The hallway was empty. It was middle of the day though, so it wasn't wholly unsurprising. Not many people could take off time from work to visit friends and family in the hospital even if they wanted to. Evenings and mornings were when it got crowded.

It didn't stop him from feeling like a cat burglar skulking around the hallways as he looked for his brother's room, which fortunately wasn't far. Cameron's name and attending physician were on the placard next to the door, and he couldn't stop the compulsion to ghost his fingers over the bold black letters.

Seeing his brother's name in print always bothered him. Not for the reason people always assumed – which was that he was jealous of his brother's fame – but because it always seemed to diminish him. Cameron was… _life_. He was always so bright, sometimes it was hard to be near him, but that wasn't enough to keep Jonathan away. He was loud, and soft, and always going a million miles a minute like if he paused or even took a breath, whatever he was running from would finally catch him.

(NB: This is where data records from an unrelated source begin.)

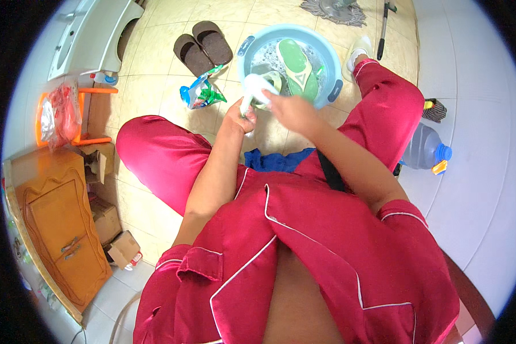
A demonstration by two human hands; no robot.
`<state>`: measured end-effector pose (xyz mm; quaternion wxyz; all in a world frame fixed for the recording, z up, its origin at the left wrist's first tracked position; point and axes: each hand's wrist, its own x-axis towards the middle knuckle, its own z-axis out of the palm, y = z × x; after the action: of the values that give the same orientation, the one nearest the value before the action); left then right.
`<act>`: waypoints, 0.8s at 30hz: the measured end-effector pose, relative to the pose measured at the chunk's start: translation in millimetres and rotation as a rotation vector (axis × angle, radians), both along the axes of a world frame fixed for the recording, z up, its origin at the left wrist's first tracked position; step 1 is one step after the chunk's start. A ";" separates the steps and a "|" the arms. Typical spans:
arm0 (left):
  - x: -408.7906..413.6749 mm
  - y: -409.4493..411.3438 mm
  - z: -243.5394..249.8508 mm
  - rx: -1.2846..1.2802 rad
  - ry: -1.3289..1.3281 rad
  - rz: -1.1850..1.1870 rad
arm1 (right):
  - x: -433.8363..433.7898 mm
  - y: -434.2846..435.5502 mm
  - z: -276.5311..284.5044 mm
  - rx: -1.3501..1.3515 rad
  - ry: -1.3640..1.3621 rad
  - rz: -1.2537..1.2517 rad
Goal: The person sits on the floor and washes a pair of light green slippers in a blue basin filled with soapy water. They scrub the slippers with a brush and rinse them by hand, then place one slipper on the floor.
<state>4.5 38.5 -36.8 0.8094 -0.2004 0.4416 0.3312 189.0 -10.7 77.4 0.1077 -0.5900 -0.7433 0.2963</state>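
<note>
My left hand (242, 118) grips a pale, foamy piece of footwear (258, 86), apparently a slipper, by its light green part, over the near rim of a blue plastic basin (241, 69). My right hand (292, 112) is at its right side, fingers bent against the white surface. Blur hides whether these fingers hold anything else. Sudsy water fills the basin. In it lie a green slipper with a cream strap (291, 56), another green slipper sole (310, 88) beside it, and a paler slipper (275, 79) partly behind the held one.
Brown slippers (202, 47) and a crumpled plastic packet (203, 91) lie left of the basin. A mop head (335, 10) is beyond it. At right are a large water bottle (423, 146) and a brush (435, 110). A blue cloth (277, 160) lies between my legs. A wooden cabinet (56, 223) stands left.
</note>
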 end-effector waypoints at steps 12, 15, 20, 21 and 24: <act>4.4 4.1 12.9 -0.118 -0.103 0.060 | -3.3 23.2 -17.4 0.077 -0.037 -0.105; 6.4 2.1 3.3 0.008 0.031 0.050 | -16.5 -8.7 3.6 0.079 0.014 0.060; 2.8 -3.5 11.1 0.312 0.329 -0.223 | -0.8 -1.0 1.7 0.019 0.072 -0.095; 7.7 -6.7 20.1 0.356 0.469 -0.267 | 12.2 7.0 -13.5 0.035 0.083 -0.116; 16.0 -14.0 46.9 0.482 0.747 -0.325 | 35.7 20.8 -55.2 -0.001 0.092 -0.125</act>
<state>20.5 24.5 10.0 0.6600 0.1979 0.6386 0.3427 224.7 10.1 22.2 0.1597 -0.6211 -0.6991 0.3161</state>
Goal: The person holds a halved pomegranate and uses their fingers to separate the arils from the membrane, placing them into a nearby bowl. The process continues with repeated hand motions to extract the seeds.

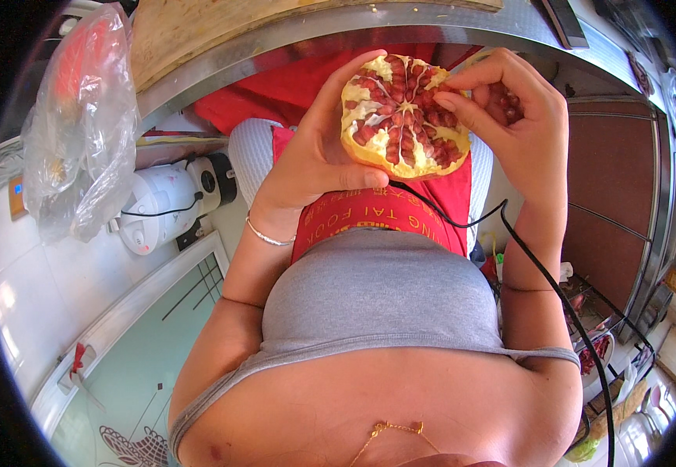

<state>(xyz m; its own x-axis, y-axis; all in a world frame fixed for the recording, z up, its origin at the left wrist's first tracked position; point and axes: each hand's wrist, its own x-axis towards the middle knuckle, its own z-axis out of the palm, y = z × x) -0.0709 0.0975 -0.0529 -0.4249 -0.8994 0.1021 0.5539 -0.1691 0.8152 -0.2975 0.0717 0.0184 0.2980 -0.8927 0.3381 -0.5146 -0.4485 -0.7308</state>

The flat dullness of the letters always made him think of a headstone, and for one irrational moment, Jonathan was tempted to rip it from the door, because no one should be able to take the life from Cameron Black.

 _You're losing it, Johnny_.

He opened the door before he could change his mind.

It was almost amazing how little hospital rooms changed over the years, or from place to place. Same smells. Same crappy lighting. Same sounds, despite equipment being upgraded over the years.

Fortunately, Cameron wasn't sharing a room, even though there was another bed. He half expected the ghost of Sebastian Black to be taking up residence in the only chair in the corner, or at least one of Cameron's FBI buddies, but it was empty.

They were alone.

He let the door close behind him with a soft click.

Cameron didn't so much as twitch when the door shut.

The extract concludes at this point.